味はといえば、値段からすれば秀逸。ピザ窯は石焼きだし。ただし、パスタは市販のものを使っている。確かにお値段以上なんだけど、もともとの値段が安いので期待値も低いという。つまり私の性に合ってるのよね。なのでよく行く。体調がもとに戻ったらまた行こうと嫁と話しをして、実際に良くなった。陰性の証明書もある。そうだ。このイタリアンレストランに行こう。と思ったら
△ 閉業
嫁と二人でほんとにがっくりと肩を落とした。いや、コロナ前から閉業の噂はあったの。なんだけど、コロナ禍を乗り切ったしきっと噂はガセネタだったんだなと決めてかかっていたらこの知らせ。念のためにと電話してみたら留守番電話で「長年のご愛顧ありがとうございました」と流れた。がーん。
こうなると、すでに脳内がピザモードになっていた嫁、ピザを食べると言い出して聞かない。仕方ないのでピザを自作することに。
やってみてわかったが何の技術もいらないアホでもできることだとわかった。そりゃ記事からこねこねすればある程度の手間ひまかかるかもだけど、ドイツにはこんな便利なできあいのピザ生地があるのだ(きっと日本にもあるだろうけど…少なくとも私は自作したことがない)。
広げるだけ。

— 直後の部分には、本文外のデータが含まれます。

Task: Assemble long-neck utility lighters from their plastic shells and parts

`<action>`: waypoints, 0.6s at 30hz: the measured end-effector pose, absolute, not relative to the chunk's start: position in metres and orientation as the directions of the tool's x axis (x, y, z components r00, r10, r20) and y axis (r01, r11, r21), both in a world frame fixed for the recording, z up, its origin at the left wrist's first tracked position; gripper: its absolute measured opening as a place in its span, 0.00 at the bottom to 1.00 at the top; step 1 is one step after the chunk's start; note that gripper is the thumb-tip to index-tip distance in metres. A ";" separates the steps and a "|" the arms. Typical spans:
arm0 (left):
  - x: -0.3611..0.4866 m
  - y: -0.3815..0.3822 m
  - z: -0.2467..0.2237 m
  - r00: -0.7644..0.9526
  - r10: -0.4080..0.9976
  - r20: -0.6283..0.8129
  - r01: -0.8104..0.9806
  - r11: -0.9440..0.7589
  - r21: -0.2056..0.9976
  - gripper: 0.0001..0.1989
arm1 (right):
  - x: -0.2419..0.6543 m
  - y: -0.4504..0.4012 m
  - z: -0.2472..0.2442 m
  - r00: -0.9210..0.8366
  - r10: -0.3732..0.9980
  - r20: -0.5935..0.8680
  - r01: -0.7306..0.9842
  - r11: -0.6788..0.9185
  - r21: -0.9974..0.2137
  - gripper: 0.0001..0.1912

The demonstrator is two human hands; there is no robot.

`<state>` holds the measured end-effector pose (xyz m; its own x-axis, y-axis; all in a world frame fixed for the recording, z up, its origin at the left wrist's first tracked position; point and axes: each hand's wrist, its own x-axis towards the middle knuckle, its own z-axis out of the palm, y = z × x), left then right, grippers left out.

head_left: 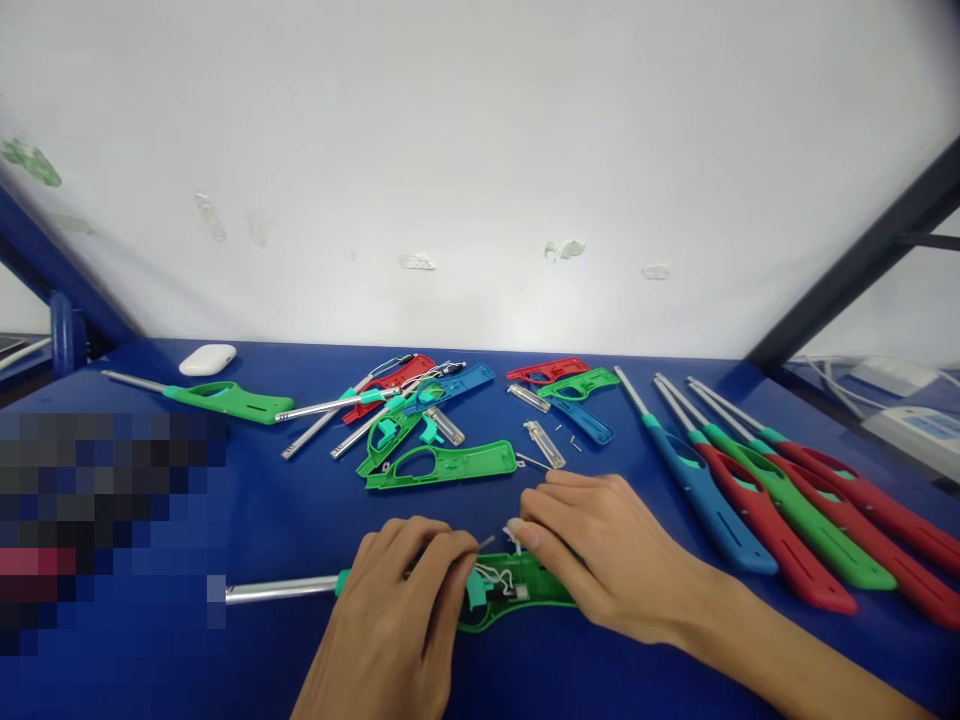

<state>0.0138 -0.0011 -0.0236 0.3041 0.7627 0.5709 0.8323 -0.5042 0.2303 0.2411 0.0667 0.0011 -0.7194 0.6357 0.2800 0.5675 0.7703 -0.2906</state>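
Observation:
A green lighter shell half [536,580] lies open-side up on the blue table, with white wires and a teal trigger [477,590] inside it. A metal tube [289,588] runs out to its left. My left hand [401,600] is closed over the shell's left part, and its thumb and index fingertips are close to a small clear piece [487,542]. My right hand [600,550] rests over the shell's right end, its fingers bent and thumb beside a small white part [513,540]. What my right fingers hold, if anything, is hidden.
Behind my hands lie a green shell half [472,462], clear fuel tanks [545,444] and metal tubes [309,428]. Several assembled lighters [795,505] fan out at right. A green lighter [236,401] and a white case [208,360] sit back left, before a white wall [480,180].

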 end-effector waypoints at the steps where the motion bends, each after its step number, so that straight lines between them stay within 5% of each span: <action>1: 0.014 -0.001 -0.023 0.311 0.762 0.568 0.835 -0.505 0.220 0.15 | 0.240 0.066 0.001 -0.727 0.626 0.281 0.561 0.778 -0.282 0.25; 18: 0.011 0.001 -0.022 0.345 0.769 0.538 0.832 -0.516 0.203 0.16 | 0.236 0.065 -0.001 -0.748 0.603 0.276 0.564 0.797 -0.216 0.27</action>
<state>0.0114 0.0006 -0.0216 0.3454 0.7688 0.5382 0.8323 -0.5159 0.2028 0.2355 0.0645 -0.0012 -0.7482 0.6034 0.2757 0.5637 0.7974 -0.2155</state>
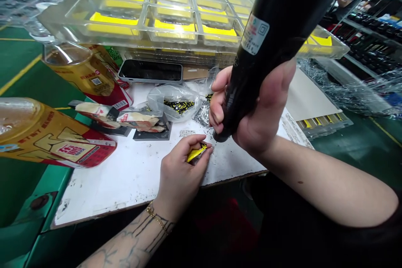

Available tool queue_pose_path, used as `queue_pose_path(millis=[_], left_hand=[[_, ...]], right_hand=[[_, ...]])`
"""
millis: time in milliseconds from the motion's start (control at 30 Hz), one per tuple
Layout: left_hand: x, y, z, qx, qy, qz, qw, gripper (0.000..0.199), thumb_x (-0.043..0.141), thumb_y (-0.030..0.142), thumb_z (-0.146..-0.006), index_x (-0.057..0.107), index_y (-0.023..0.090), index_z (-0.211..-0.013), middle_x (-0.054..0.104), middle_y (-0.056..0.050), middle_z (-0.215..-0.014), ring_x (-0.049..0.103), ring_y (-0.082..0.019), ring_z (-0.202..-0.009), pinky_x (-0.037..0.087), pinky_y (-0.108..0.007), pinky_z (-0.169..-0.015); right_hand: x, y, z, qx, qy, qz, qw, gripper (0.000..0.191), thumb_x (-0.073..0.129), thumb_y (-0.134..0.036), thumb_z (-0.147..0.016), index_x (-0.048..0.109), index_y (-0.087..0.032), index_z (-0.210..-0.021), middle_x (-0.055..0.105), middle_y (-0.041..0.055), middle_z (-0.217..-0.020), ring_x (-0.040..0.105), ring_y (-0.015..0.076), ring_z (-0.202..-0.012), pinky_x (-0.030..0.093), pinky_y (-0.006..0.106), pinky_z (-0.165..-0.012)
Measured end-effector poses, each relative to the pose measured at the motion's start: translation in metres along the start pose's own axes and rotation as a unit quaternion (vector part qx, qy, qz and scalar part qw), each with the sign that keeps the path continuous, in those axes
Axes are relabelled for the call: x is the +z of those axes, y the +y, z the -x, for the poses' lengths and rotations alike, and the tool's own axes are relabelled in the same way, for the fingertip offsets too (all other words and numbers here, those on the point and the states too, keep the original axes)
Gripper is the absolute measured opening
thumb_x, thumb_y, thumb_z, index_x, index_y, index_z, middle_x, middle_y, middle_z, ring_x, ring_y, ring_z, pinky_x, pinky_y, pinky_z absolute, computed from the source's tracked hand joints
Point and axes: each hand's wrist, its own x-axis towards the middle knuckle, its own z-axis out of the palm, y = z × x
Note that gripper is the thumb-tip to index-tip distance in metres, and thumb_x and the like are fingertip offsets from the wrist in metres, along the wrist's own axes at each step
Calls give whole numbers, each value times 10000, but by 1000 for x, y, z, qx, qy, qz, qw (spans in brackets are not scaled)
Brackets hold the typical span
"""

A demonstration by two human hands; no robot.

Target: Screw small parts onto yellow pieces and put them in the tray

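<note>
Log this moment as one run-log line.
left hand: yellow piece | right hand: black labelled bottle | beyond: clear plastic tray

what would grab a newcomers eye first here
A large clear plastic compartment tray, its cells holding yellow pieces, fills the top of the view above a white-topped bench. At the right, the right hand grips a big black cylindrical container with a white QR-code label, while the left hand pinches a small yellow piece. A gold-and-red can lies on its side at the left.
</note>
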Motion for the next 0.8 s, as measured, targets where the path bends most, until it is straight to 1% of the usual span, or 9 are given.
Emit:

あとはお好みの具材を乗っけてくださいと。
一つ覚えの嫁はパイナップル。まあ、見事なくらい隙間なく敷き詰めましたな。残りの陣地を得た私は特売のサラミ約1/4(1本€2.99)と使いかけのスイートコーンとオリーブ乗っけて
嫁が大胆としか言いようのない量のチーズを遠慮なく乗っけて
このできあいピザ生地の、トマトソースまで一緒に入って€1.59(特売)、チーズが€1.5(こちらも特売)とかでそのほか具材が数ユーロ…まあ、1000円かからずに二人分のピザが完成。こうしてまた外食をする理由が一つ減りました。
ああそうだ。このイタリアンレストランがありがたかったもう一つの理由。ほかのレストランで下手にシュニッツェルとか頼むと量が多すぎるのよ。食べきれない。その点ピザならなんとかなったというのもありまして。
近所のレストランの例。この半量で私に十分です。